* Activity *
Each line below that carries the string "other" must appear in the answer.
####################
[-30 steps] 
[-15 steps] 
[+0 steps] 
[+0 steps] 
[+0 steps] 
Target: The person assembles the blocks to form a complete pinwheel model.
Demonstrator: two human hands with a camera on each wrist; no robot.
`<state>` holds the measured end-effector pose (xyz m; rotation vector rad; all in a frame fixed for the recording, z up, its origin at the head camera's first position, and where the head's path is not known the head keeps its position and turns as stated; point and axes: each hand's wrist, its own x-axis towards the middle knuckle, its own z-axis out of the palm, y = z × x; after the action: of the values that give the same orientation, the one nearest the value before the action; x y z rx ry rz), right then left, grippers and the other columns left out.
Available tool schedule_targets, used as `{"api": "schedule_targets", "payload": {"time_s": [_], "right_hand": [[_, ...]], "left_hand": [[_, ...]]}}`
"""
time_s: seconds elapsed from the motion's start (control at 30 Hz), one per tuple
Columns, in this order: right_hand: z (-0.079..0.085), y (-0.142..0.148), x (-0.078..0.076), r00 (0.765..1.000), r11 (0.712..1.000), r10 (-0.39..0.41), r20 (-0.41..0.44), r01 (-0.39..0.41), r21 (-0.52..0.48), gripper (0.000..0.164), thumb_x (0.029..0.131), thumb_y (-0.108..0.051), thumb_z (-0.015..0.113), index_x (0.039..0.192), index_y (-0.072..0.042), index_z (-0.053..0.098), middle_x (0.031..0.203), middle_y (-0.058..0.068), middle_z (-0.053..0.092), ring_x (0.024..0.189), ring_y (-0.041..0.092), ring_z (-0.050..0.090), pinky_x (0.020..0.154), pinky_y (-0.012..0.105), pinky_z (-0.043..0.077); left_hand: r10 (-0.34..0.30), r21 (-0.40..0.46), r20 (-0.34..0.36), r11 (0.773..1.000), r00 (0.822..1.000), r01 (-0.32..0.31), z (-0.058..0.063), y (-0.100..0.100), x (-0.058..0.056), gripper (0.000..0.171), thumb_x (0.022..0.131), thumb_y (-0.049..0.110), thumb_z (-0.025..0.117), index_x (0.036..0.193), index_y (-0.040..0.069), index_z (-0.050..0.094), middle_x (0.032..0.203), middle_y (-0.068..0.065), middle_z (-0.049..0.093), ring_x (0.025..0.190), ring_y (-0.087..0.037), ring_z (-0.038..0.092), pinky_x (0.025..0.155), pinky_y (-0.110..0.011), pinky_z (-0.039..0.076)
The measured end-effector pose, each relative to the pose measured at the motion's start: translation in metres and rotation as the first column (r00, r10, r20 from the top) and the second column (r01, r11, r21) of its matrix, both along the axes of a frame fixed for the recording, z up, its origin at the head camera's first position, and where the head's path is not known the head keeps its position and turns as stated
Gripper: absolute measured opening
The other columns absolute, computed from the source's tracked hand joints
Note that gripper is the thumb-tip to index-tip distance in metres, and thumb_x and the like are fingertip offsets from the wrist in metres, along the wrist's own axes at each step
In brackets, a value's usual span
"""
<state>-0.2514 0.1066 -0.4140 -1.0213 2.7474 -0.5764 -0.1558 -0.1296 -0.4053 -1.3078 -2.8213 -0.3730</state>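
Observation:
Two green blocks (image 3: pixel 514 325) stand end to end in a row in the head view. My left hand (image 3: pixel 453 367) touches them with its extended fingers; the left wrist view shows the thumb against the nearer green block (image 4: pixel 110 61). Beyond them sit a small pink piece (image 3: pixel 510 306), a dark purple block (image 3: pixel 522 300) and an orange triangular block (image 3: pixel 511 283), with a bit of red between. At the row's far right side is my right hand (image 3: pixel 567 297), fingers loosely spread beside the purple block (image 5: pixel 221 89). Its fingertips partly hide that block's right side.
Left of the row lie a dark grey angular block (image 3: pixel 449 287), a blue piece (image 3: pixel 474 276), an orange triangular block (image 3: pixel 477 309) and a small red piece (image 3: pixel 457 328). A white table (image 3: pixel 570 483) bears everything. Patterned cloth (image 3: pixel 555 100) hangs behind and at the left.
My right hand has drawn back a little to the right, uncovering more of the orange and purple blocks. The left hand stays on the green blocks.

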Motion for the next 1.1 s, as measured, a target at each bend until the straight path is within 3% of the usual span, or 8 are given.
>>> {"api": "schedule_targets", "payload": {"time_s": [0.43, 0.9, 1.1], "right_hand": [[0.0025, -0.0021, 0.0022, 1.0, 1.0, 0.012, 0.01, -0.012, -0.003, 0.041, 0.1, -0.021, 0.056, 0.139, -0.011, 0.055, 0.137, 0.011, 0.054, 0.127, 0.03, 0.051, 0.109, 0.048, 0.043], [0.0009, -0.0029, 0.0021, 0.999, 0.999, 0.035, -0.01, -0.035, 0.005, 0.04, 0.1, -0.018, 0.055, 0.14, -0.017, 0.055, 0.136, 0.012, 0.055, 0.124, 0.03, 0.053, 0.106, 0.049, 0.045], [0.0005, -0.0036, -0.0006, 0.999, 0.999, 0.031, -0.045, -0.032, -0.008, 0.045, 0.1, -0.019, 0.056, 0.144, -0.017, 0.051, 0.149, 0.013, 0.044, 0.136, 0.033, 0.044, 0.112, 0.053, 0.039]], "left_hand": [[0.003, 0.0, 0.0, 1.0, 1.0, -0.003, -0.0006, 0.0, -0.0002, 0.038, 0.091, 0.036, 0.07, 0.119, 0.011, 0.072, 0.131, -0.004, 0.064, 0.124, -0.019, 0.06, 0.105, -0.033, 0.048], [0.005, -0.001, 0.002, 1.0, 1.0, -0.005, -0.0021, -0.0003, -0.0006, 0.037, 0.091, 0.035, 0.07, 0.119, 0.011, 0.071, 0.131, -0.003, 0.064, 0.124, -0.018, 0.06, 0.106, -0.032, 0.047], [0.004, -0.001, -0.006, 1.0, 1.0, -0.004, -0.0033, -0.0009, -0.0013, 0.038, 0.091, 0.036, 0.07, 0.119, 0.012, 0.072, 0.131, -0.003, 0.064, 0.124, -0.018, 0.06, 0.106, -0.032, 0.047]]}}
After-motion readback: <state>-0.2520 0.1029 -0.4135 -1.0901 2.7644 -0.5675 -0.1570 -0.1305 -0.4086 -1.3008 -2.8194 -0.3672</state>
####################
* Result for this task *
`<state>` holds the measured end-effector pose (xyz m; rotation vector rad; all in a frame fixed for the recording, z up, its origin at the head camera's first position, and where the head's path is not known the head keeps its position and turns as stated; point and axes: each hand's wrist, its own x-axis towards the middle knuckle, its own z-axis out of the palm, y = z × x; after the action: of the values that give the same orientation, the one nearest the value before the action; x y z rx ry rz), right then left, grippers and the other columns left out.
The other columns absolute, computed from the source's tracked hand joints

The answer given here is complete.